Presentation Start/End Time:
|
Monday, Mar 31, 2008, 10:00 AM -11:00 AM
|
Author Block:
|
Theodore Chow, Dean J. Kereiakes,
John Onufer, Alan Woelfel, Sinan Gursoy, Brett J. Peterson, Mark L. Brown,
Wenji Pu, David G. Benditt, on behalf of the MASTER Investigators, Lindner
Center at The Christ Hospital, Cincinnati, OH
|
Background: Microvolt T-wave alternans (MTWA) has
been proposed as a risk stratifier for life threatening ventricular
tachyarrhythmic events (LTVTE), particularly in patients with left
ventricular ejection fraction (LVEF) ≤ 30%. However, relatively little
data exist on the prognostic ability of MTWA in patients with moderate
ischemic left ventricular dysfunction (ILVD) (i.e. LVEF 31-40%).

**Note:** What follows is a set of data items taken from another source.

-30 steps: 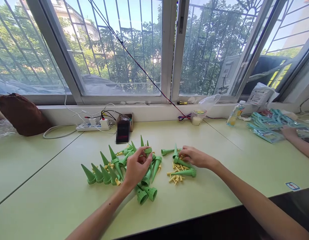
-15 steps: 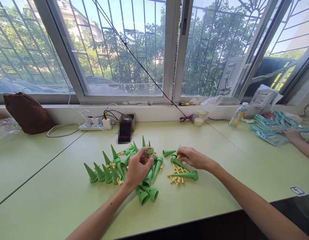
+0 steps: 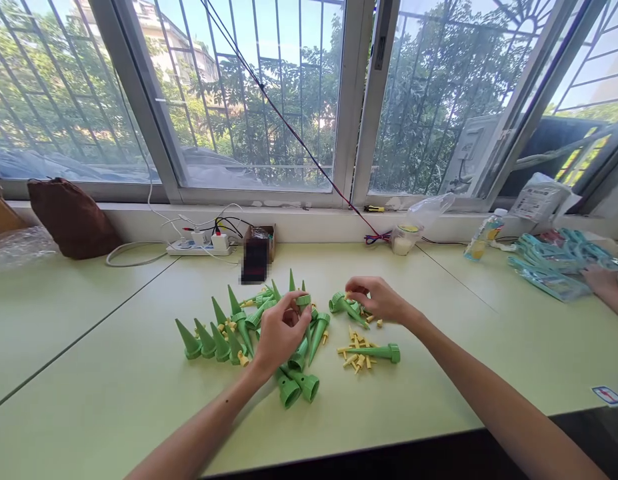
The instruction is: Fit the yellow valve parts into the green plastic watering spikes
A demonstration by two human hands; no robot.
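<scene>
My left hand (image 3: 283,333) is closed, pinching a green plastic spike (image 3: 303,301) by its wide capped end above a pile of similar ones. My right hand (image 3: 381,299) has its fingertips pinched on a small yellow nozzle (image 3: 348,295), just over a few green spikes (image 3: 345,303) lying at the back right. Below that hand, small yellow nozzles (image 3: 359,362) form a heap with one green spike (image 3: 376,352) lying across it. To the left, several green spikes (image 3: 190,341) stand point up in a row. Two wide hollow ends (image 3: 289,393) face me at the pile's front.
A power strip (image 3: 176,249) with cables and a small box (image 3: 269,243) lie near the window. Along the back are a brown bag (image 3: 71,220), a plastic cup (image 3: 405,240) and a bottle (image 3: 485,235). Another person's hand (image 3: 601,280) rests by teal packages (image 3: 553,257) at the right.
My right hand has moved up and away from the yellow heap. Green spikes near it have shifted to the back, exposing more nozzles. My left hand keeps its hold; the view has shifted slightly.
</scene>
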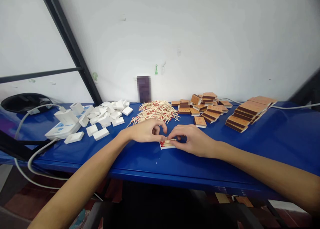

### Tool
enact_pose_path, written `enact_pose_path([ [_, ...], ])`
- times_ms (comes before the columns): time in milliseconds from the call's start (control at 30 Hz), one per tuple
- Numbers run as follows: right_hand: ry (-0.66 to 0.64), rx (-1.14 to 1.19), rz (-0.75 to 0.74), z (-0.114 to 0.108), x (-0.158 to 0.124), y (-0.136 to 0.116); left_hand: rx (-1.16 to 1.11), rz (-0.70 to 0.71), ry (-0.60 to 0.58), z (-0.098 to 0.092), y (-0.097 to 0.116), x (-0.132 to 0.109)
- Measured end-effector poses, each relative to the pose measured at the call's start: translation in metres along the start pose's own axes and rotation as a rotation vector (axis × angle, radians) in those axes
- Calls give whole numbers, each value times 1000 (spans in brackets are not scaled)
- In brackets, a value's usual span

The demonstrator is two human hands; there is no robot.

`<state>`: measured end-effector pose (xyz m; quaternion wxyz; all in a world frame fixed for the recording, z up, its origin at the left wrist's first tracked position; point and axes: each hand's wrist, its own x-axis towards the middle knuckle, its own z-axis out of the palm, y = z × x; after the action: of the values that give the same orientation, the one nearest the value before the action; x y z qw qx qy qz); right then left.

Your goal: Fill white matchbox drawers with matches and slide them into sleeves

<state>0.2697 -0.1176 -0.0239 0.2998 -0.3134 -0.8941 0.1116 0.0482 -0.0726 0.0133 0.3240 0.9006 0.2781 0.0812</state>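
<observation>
A small white matchbox tray (pixel 168 147) filled with red-tipped matches (pixel 165 143) lies near the front of the blue table. At its far left side is my left hand (pixel 147 130), fingers curled and thumb against the tray's edge. Over the tray's right part, my right hand (pixel 193 140) has thumb and forefinger closed down on the matches; its fingers hide that end of the tray. Just behind both hands spreads a heap of loose matches (pixel 158 111).
White empty trays (pixel 106 114) are piled at the left, beside a white power strip (pixel 62 129) with plugs and cables. Brown matchboxes (pixel 210 106) lie behind my right hand, and matchbox stacks (pixel 250 111) lean farther right. A pixelated dark object (pixel 143 89) stands against the wall.
</observation>
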Motion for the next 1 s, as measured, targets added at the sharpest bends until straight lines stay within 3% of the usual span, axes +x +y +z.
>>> enact_pose_path([
  [200, 13, 116, -32, 2, 0, -2, -93, 27, 91, -6, 0, -2],
  [333, 35, 92, -25, -2, -1, -3, -140, -55, -35, -10, -6, -3],
  [433, -18, 31, -29, -6, -2, -1, -188, -139, -148, -11, -10, -5],
  [667, -73, 8, -42, -5, -2, 4, -216, -195, -284, -15, -11, -9],
  [1000, -89, 15, -15, 2, -1, 9, -223, -202, -297, -13, -12, -7],
])
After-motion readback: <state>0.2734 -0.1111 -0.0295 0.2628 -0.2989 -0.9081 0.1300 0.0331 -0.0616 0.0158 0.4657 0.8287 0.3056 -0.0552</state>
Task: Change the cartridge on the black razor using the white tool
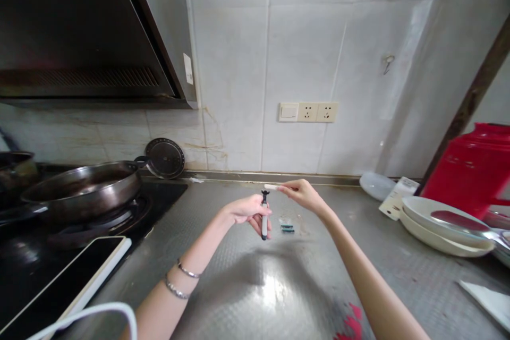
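My left hand (244, 210) is closed around a slim razor-like handle (264, 223), white with a black forked top, held upright above the steel counter (279, 287). My right hand (303, 193) pinches a small white piece (271, 187) just above and to the right of the handle's top; the two are apart. On the counter behind the hands lies a small clear pack with green-black pieces (286, 225). Two bracelets circle my left wrist.
A wok (79, 186) sits on the black stove at left, a round lid (164, 158) leaning on the wall behind it. A tablet (75, 276) lies at front left. Stacked white plates (442, 223) and a red jug (470, 167) stand at right.
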### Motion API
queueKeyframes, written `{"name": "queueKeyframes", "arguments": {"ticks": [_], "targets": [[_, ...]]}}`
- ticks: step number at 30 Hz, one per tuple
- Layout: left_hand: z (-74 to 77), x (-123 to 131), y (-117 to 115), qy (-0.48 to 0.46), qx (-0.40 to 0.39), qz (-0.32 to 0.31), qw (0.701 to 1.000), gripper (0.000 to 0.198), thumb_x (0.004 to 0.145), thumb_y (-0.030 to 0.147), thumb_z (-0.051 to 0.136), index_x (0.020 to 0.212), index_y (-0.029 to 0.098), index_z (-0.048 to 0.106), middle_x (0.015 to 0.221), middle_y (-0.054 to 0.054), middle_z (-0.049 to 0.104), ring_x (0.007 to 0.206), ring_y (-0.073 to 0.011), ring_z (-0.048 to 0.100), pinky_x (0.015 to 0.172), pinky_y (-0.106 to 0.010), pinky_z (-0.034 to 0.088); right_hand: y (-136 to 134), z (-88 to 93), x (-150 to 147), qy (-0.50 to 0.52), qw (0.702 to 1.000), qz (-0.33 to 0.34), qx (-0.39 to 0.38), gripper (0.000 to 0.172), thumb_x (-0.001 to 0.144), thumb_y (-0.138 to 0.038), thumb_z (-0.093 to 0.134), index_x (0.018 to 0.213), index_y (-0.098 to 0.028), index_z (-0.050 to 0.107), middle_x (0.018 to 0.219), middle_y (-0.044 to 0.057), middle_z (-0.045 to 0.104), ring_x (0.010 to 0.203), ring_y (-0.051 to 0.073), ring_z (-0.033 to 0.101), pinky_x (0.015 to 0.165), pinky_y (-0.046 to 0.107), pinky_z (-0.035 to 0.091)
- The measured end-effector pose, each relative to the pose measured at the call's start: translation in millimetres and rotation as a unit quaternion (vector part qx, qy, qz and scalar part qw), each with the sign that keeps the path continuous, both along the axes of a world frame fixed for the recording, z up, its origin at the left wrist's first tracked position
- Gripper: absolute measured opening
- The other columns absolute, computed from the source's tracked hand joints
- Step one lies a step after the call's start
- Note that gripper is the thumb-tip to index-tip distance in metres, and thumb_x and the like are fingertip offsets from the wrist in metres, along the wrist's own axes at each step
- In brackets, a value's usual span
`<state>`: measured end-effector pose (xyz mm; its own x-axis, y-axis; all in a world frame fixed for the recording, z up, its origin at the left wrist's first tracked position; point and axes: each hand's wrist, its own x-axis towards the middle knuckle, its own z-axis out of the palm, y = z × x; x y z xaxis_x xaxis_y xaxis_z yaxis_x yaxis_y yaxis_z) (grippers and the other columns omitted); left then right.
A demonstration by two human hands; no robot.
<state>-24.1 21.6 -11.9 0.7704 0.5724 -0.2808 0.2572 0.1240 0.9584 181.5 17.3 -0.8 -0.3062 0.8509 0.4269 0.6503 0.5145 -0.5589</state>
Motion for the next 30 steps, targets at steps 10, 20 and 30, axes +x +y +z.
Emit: {"name": "queueKeyframes", "arguments": {"ticks": [10, 20, 30], "targets": [[-3.1, 0.7, 0.8, 0.001, 0.017, 0.002, 1.000, 0.031, 0.077, 0.030, 0.059, 0.085, 0.018, 0.031, 0.060, -0.005, 0.066, 0.053, -0.0224, 0.066, 0.055, -0.039, 0.053, 3.1, -3.8, 1.6, -0.012, 0.996, -0.061, 0.069, 0.047, 0.082, -0.050, 0.044, 0.080, -0.015, 0.074, 0.058, 0.004, 0.062, 0.057, 0.015, 0.050, 0.052, 0.022, 0.030], [1.2, 2.2, -4.0, -0.015, 0.028, 0.016, 0.999, 0.030, 0.078, 0.028, 0.058, 0.085, 0.018, 0.031, 0.059, -0.005, 0.066, 0.053, -0.0217, 0.066, 0.054, -0.038, 0.053, 1.4, -2.7, -0.3, 0.002, 0.997, -0.045, 0.068, 0.047, 0.082, -0.051, 0.044, 0.079, -0.014, 0.074, 0.061, 0.004, 0.064, 0.056, 0.015, 0.050, 0.051, 0.023, 0.031], [3.9, 1.5, -4.3, -0.011, 0.034, 0.033, 0.999, 0.027, 0.078, 0.025, 0.056, 0.085, 0.018, 0.031, 0.059, -0.005, 0.065, 0.052, -0.0211, 0.066, 0.054, -0.036, 0.053, 1.4, -2.9, -3.1, 0.014, 0.994, -0.049, 0.094, 0.047, 0.082, -0.050, 0.047, 0.079, -0.011, 0.073, 0.059, 0.004, 0.062, 0.056, 0.014, 0.050, 0.051, 0.022, 0.033]]}}
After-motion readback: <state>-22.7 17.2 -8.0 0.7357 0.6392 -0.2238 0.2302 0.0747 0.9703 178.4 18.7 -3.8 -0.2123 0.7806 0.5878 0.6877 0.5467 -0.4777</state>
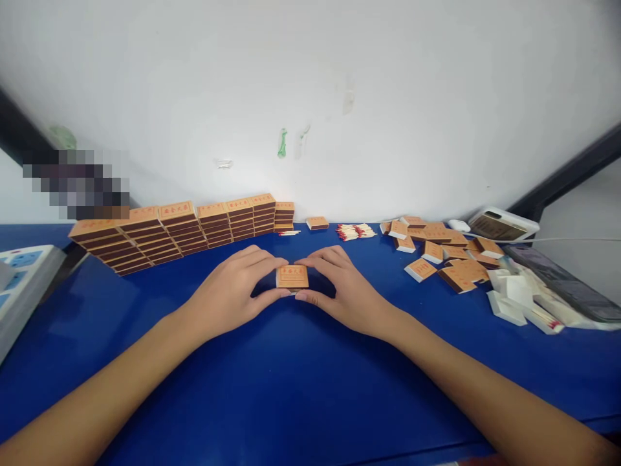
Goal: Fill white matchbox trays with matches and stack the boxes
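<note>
An orange-topped matchbox (292,277) with red printing is held between my two hands at the middle of the view. My left hand (237,285) pinches its left end between thumb and fingers. On the opposite end, the thumb and fingers of my right hand (339,281) are closed. Past the hands, a single matchbox (317,223) lies by the wall. A pile of red-tipped matches (356,232) is to its right, and a few loose matches (290,233) lie to its left.
Stacked matchboxes (194,226) form a row along the wall at left. Scattered matchbox sleeves (431,236) and white trays (517,298) lie at right, near a dark phone (567,281). A white power strip (29,278) is on the left of the blue table (291,388).
</note>
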Demonstrator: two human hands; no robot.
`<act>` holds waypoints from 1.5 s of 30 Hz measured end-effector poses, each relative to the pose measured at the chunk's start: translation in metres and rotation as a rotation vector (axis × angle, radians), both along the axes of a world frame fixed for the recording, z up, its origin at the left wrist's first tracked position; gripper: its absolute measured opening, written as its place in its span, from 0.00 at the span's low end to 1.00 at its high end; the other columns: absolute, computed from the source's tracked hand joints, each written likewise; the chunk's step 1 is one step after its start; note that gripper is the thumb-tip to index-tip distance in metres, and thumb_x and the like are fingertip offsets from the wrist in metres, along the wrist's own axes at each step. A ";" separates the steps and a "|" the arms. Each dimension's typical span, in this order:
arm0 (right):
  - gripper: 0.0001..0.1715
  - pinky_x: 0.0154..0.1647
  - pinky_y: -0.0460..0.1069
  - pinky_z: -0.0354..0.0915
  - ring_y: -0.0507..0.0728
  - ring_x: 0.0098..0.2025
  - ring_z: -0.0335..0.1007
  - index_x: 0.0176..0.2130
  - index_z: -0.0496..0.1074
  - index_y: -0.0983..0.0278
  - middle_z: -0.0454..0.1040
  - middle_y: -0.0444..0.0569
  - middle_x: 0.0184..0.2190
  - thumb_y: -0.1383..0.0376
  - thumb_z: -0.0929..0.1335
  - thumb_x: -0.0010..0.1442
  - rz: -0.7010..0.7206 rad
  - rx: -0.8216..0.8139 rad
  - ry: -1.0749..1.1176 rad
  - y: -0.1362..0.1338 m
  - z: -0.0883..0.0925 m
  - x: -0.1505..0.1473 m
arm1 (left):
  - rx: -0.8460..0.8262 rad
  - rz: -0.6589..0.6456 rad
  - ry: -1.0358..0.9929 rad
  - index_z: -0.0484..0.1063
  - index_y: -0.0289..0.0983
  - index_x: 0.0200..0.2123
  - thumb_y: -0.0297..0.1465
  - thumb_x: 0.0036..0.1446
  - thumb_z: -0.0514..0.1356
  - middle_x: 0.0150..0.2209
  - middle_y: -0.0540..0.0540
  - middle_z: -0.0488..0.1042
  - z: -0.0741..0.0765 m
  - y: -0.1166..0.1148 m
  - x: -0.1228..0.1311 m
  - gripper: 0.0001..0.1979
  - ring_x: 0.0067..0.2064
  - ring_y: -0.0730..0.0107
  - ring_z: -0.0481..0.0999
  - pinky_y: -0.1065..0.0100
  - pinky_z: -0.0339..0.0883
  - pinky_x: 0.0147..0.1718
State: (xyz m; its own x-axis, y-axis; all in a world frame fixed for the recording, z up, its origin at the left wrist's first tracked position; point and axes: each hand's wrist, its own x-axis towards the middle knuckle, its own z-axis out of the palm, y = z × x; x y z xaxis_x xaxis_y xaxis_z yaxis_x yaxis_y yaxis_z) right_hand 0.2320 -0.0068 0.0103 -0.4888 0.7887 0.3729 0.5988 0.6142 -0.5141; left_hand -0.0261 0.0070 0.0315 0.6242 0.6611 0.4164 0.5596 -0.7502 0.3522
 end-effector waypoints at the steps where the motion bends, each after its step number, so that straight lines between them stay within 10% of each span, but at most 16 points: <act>1: 0.35 0.64 0.66 0.65 0.67 0.62 0.64 0.66 0.69 0.57 0.74 0.55 0.57 0.49 0.74 0.66 0.010 -0.017 -0.020 0.001 -0.002 -0.001 | -0.020 0.022 -0.001 0.78 0.40 0.57 0.43 0.69 0.64 0.51 0.42 0.81 0.000 0.003 -0.003 0.19 0.52 0.55 0.79 0.55 0.74 0.52; 11: 0.19 0.59 0.65 0.67 0.66 0.56 0.67 0.57 0.77 0.59 0.78 0.54 0.52 0.57 0.73 0.69 -0.014 0.025 -0.034 0.013 -0.007 0.007 | -0.089 0.224 0.080 0.78 0.42 0.61 0.48 0.65 0.65 0.48 0.44 0.83 0.002 0.029 -0.028 0.26 0.49 0.53 0.82 0.56 0.73 0.50; 45: 0.19 0.50 0.58 0.73 0.61 0.48 0.73 0.57 0.76 0.59 0.78 0.52 0.46 0.58 0.72 0.70 -0.053 0.120 0.086 0.005 -0.002 0.019 | -0.382 0.083 -0.024 0.80 0.47 0.58 0.49 0.62 0.68 0.52 0.48 0.83 0.006 0.023 -0.017 0.24 0.51 0.56 0.80 0.60 0.74 0.49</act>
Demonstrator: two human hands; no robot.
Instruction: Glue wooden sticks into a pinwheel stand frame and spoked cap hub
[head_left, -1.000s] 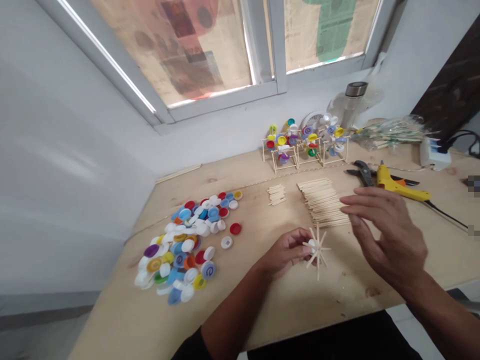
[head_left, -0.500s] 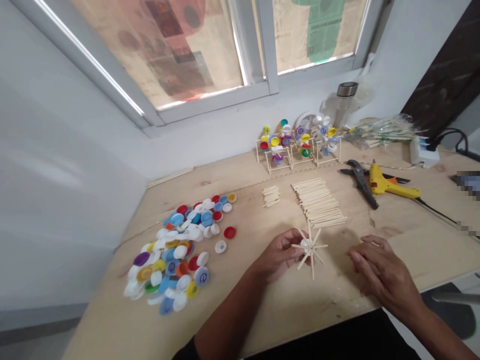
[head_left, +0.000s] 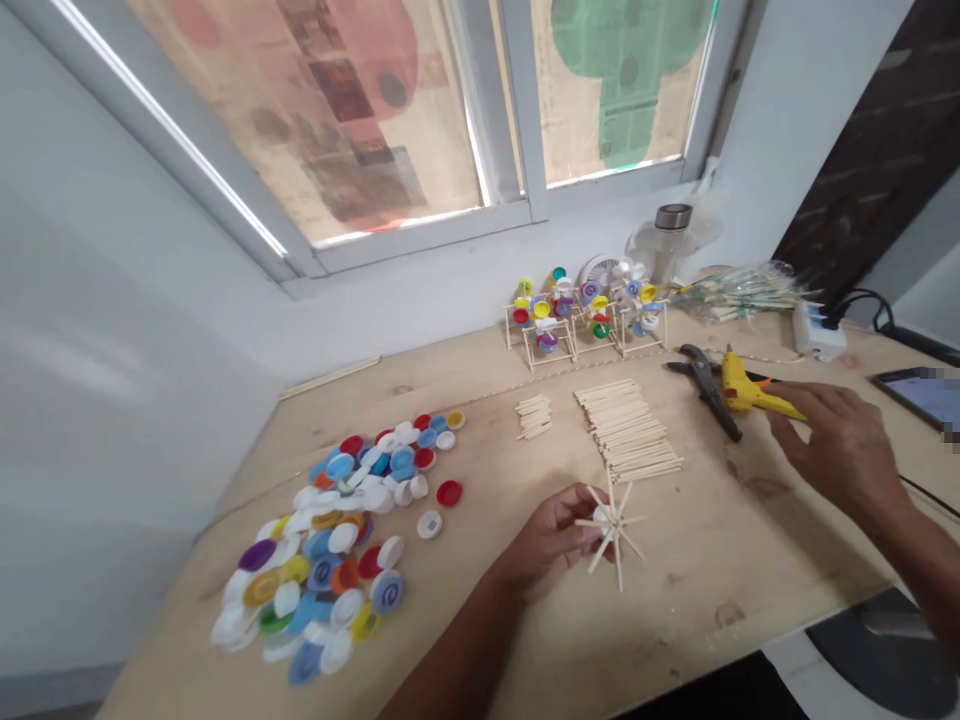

Methods: MASTER II is a prospective registry conducted at 50 US
centers studying primarily community-based post-infarction patients with LVEF
31-40%. Baseline MTWA tests were classified according to standard criteria by
a blinded expert reader, with repeat testing of indeterminate tests.
According to the study protocol, only patients with a positive or negative
MTWA test were included in analysis. Patient treatment, including ICD implant
and programming, was left to physician discretion. Clinical and ICD events
were classified by a physician committee blinded to patient characteristics.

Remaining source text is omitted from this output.